Heureusement, une cinquantaine d’embryons sont sauvés des flammes et la même quantité lui est offerte par des confrères d’exposition bovine pour l’aider à reconstituer son troupeau laitier. De plus, le mot se passe dans la communauté agricole et plusieurs producteurs laitiers offrent des receveuses. Résultat : 22 gestations.

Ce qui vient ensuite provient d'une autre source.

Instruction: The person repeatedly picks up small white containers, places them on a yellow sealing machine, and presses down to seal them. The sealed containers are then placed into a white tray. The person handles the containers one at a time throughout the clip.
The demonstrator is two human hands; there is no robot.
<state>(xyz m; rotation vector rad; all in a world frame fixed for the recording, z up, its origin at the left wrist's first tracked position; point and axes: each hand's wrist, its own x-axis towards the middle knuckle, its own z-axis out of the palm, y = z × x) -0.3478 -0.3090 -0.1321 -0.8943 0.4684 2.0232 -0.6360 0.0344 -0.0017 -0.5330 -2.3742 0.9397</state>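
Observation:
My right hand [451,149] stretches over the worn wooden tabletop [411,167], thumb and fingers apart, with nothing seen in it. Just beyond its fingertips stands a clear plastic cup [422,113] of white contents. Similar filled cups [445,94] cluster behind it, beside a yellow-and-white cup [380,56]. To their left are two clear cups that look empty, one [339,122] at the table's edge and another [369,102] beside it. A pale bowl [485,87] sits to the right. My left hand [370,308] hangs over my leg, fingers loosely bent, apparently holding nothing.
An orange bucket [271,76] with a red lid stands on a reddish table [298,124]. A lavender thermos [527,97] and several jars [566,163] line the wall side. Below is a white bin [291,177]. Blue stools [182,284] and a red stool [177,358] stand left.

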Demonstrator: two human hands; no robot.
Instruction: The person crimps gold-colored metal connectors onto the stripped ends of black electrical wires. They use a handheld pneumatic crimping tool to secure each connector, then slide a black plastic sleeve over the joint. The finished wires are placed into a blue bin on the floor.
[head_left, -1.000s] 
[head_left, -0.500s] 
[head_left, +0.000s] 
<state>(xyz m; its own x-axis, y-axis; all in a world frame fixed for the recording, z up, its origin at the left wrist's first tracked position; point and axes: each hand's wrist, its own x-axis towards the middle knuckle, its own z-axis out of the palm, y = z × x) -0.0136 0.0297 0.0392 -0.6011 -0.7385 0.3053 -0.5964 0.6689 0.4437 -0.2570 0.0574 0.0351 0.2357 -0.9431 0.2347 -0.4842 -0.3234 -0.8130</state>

En juillet 2002, la reconstruction de la ferme se termine et Pascal Lemire achète un troupeau de 103 têtes, dont 56 laitières (5 TB et 29 BP).

Ses enfants sont aujourd’hui intéressés à prendre la relève de la ferme familiale, ce qui réjouit leur père. Il ne regrette donc pas d’avoir surmonté ces épreuves. « Il ne faudrait pas qu’il en arrive une autre, je me dis souvent ça. […] J’ai choisi l’agriculture trois fois. Une fois à 24 ans en achetant l’entreprise, une autre après le décès de ma femme et après l’incendie. » Il confie qu’il ne se serait pas vu élever ses enfants autrement.